*YOUR TASK*
Nothing outside the range is wanted. Repeat exactly the lines below from the one with "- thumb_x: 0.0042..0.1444" through the one with "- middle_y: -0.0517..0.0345".

*** Opening DATASET EXTRACT ***

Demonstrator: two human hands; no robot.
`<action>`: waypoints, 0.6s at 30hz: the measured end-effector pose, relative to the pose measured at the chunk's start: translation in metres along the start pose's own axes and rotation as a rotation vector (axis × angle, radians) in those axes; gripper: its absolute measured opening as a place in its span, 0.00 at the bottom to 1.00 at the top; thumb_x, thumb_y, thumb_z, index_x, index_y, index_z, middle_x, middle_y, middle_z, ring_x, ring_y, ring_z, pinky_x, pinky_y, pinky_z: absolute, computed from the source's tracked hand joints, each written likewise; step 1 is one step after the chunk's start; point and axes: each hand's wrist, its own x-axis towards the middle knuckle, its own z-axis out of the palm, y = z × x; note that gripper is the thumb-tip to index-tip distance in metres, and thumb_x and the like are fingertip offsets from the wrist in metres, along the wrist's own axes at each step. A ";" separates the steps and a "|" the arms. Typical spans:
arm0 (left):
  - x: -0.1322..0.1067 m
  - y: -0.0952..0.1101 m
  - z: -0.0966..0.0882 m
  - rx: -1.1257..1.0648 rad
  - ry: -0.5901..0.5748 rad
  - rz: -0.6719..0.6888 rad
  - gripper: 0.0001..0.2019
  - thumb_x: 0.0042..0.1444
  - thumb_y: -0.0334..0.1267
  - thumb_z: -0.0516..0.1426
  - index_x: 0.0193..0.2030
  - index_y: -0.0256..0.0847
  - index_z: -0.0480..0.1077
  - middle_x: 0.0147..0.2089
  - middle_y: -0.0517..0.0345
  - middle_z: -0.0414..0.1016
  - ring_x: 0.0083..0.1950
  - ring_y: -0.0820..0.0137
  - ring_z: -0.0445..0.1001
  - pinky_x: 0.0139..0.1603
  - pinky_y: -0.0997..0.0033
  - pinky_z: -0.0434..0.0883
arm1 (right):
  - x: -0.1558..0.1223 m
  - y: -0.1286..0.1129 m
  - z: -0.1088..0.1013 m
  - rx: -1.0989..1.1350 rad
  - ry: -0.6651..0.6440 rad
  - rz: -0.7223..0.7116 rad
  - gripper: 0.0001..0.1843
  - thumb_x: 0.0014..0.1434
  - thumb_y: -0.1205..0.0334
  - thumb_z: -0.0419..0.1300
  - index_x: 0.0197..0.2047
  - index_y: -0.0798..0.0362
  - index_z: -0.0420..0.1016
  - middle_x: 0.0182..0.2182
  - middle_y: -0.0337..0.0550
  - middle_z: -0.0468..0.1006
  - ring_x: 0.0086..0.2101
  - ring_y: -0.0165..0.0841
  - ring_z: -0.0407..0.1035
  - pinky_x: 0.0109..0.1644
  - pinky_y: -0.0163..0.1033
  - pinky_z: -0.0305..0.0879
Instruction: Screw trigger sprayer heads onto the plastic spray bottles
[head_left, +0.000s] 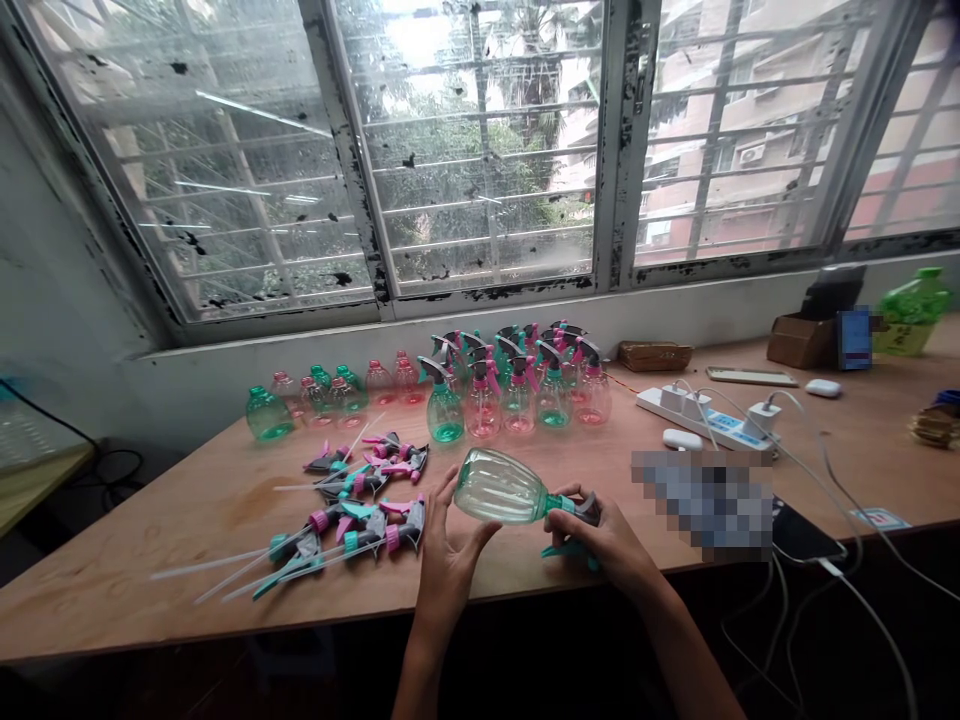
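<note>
A clear green spray bottle (501, 488) lies sideways between my hands, above the table's front edge. My left hand (452, 535) is closed round its base end, thumb below and fingers behind. At the neck, my right hand (589, 535) grips the teal collar and the grey spray head (587, 508); a teal trigger (568, 553) hangs beneath. Left of my hands, several loose spray heads (367, 487) in pink, teal and grey lie in a heap with their thin tubes. Behind the bottle stand several spray bottles (484, 405) with heads fitted, upright in a group.
Headless green and pink bottles (270, 413) stand at the back left. To the right are a white power strip (709, 418) with cables, a phone (806, 532), earbud cases (682, 439) and a cardboard box (801, 341). The wooden table (187, 500) ends just before my body.
</note>
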 end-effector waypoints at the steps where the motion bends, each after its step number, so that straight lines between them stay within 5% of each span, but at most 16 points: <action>1: 0.000 0.000 0.000 0.027 0.007 0.012 0.29 0.56 0.50 0.67 0.63 0.49 0.68 0.68 0.48 0.67 0.73 0.52 0.61 0.74 0.46 0.54 | 0.000 0.000 0.000 0.016 0.012 -0.007 0.22 0.55 0.46 0.74 0.41 0.53 0.73 0.27 0.40 0.83 0.27 0.34 0.76 0.35 0.39 0.71; 18: -0.001 0.002 0.002 0.060 0.016 -0.029 0.32 0.54 0.47 0.69 0.64 0.47 0.67 0.64 0.49 0.72 0.69 0.51 0.66 0.72 0.47 0.57 | -0.002 0.001 0.000 -0.017 0.013 -0.020 0.23 0.55 0.45 0.73 0.40 0.52 0.73 0.27 0.40 0.83 0.28 0.35 0.77 0.35 0.39 0.72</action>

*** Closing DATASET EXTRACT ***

*EXPECTED ANSWER*
  - thumb_x: 0.0042..0.1444
  - thumb_y: -0.0334..0.1267
  - thumb_z: -0.0516..0.1426
  - index_x: 0.0193..0.2030
  - index_y: -0.0256..0.0847
  - index_z: -0.0480..0.1077
  - middle_x: 0.0147..0.2089
  - middle_y: -0.0517..0.0345

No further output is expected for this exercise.